Lord, give me the strength to face this trial;

Lord, give me the fortitude to endure this temptation;

Lord, give me the peace that passes all understanding in order to get through this;

Lord give me the words to speak into this situation;

Lord, give me wisdom to make good decisions for my family;

Lord, change my will to make it conform to Yours.

One of great saints of old, Francois Fénelon, a priest in the early 17th century, said this, “How can you pray? What is the language of God in the depths of your soul? He asks nothing but death, and you desire nothing but life. How can you put up to Him prayer for His grace, – with a restriction that He shall only send it by a channel demanding no sacrifice on your part, but ministering to the gratification of your carnal pride?”[5]

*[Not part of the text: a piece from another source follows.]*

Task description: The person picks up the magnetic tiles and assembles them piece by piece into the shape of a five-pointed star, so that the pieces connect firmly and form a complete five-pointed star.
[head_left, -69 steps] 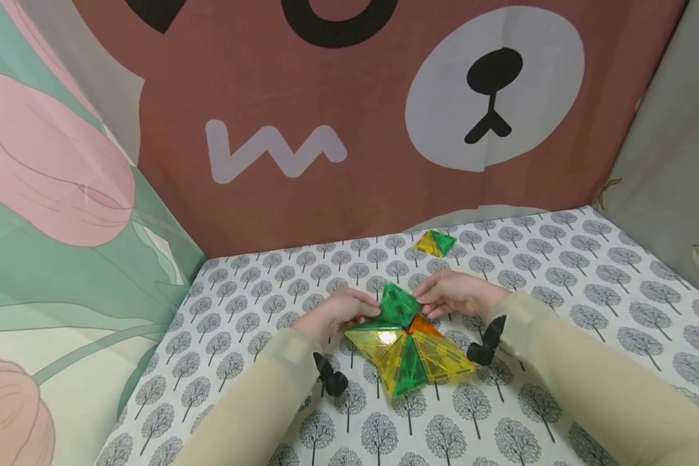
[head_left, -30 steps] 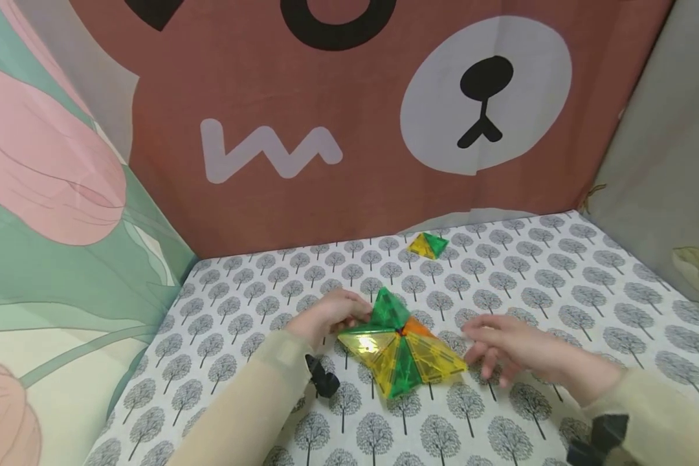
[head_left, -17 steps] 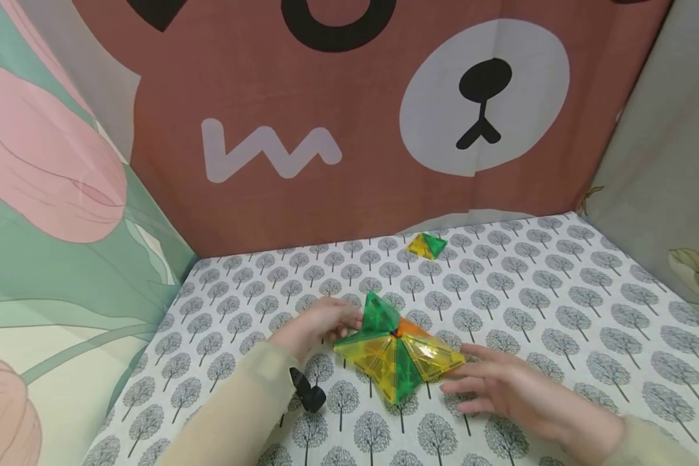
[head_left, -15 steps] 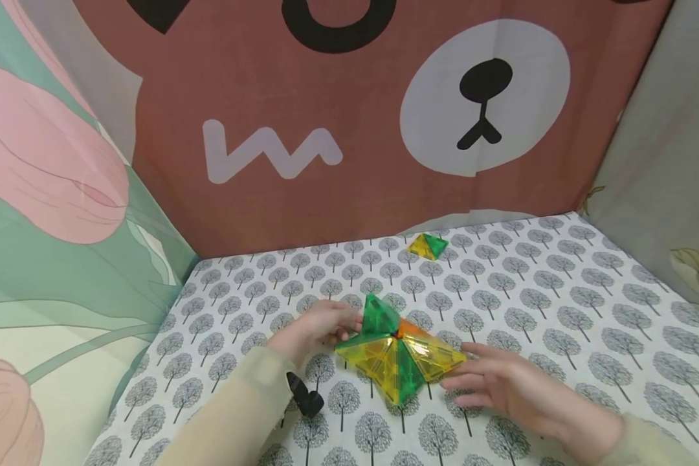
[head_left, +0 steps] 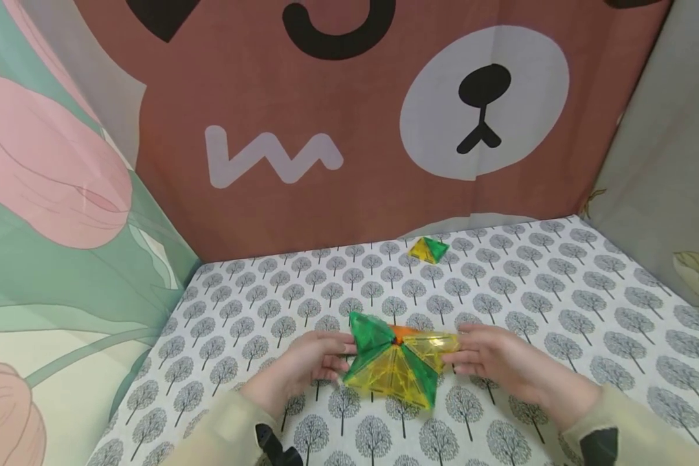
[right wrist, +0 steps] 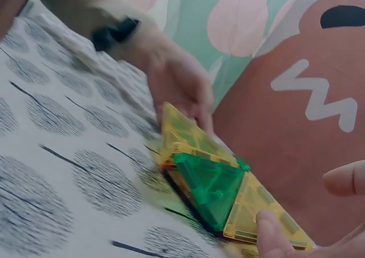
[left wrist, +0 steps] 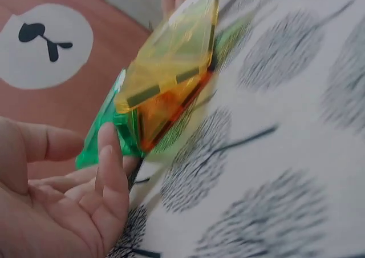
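Note:
A star-like build of translucent green, yellow and orange magnetic tiles (head_left: 390,372) stands on the tree-print cloth between my hands. Its tiles rise to a central peak. At its left side, my left hand (head_left: 303,362) has its fingertips against a green tile (left wrist: 117,127), fingers relaxed and thumb apart from them. My right hand (head_left: 495,362) reaches in from the other side, its fingers fairly straight and touching a yellow tile (right wrist: 259,206). In the right wrist view, one fingertip overlaps that yellow tile, while another digit stands away from it. The underside of the build is hidden.
A small yellow and green tile pyramid (head_left: 429,250) sits farther back on the cloth (head_left: 256,291). A brown bear-print curtain (head_left: 326,213) hangs behind the surface, with a flower-print curtain (head_left: 52,162) at left and a pale one (head_left: 664,162) at right.
The right hand let go of the green tile, moved to the build's right side and now touches a yellow tile. The build has turned between the hands. The left hand has come nearer.

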Demonstrator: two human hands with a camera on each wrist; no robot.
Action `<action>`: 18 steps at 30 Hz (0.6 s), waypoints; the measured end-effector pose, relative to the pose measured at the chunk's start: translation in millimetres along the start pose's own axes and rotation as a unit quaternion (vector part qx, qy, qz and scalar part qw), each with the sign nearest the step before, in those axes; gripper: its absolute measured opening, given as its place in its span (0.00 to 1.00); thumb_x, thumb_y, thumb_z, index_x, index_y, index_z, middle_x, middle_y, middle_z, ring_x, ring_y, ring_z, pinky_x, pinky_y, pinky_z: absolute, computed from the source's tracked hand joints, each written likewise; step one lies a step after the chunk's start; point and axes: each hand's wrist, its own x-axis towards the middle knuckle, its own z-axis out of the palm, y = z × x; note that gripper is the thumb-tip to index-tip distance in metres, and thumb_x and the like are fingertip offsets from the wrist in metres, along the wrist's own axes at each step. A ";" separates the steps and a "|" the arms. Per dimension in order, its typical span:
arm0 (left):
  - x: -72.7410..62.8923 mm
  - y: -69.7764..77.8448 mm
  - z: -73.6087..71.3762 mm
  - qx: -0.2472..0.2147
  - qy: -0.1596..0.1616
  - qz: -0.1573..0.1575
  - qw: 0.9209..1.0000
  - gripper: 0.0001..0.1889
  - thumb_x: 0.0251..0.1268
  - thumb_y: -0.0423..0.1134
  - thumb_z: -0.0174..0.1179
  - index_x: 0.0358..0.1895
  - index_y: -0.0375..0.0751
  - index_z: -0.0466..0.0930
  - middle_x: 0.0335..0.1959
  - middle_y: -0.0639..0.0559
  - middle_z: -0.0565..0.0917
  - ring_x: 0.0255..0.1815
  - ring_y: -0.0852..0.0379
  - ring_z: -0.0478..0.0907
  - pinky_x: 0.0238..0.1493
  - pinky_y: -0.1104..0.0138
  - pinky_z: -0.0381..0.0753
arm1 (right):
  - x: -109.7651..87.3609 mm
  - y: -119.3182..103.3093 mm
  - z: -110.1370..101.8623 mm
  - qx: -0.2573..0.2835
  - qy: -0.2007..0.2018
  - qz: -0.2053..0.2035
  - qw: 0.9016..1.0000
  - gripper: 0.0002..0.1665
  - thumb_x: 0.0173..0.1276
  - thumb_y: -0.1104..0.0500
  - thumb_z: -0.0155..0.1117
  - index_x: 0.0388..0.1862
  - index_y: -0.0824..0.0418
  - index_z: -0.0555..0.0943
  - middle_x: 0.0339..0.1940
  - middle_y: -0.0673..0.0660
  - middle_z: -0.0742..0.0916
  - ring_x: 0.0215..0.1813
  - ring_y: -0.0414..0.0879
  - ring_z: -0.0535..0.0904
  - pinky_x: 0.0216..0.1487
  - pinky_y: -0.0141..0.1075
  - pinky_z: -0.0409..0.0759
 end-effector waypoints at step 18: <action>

If we are truly seeking His will, the Lord will give, and much more besides.  His Kingdom will come and He will reign from the very depths of your own heart.

Let us now pray as we were taught, saying,  

Our Father, who art in heaven…


[1]For Thine is the kingdom, the power, and the glory forever.” Matthew; some mss. 

[2] A. W. Pink,  Divine Healing: Is it Scriptural?  (Pensacola, FL: Chapel Library), 22

[3] John Bunyan

[4] רָאָה – raw-aw’ – approve, behold, consider, discern, (make to) enjoy, present, provide, regard, (have) respect…

[5] Francois FénelonThe Best of Fènelon, Letter 9  (Gainesville, FL: Bridge-Logos Pub., 2002),16.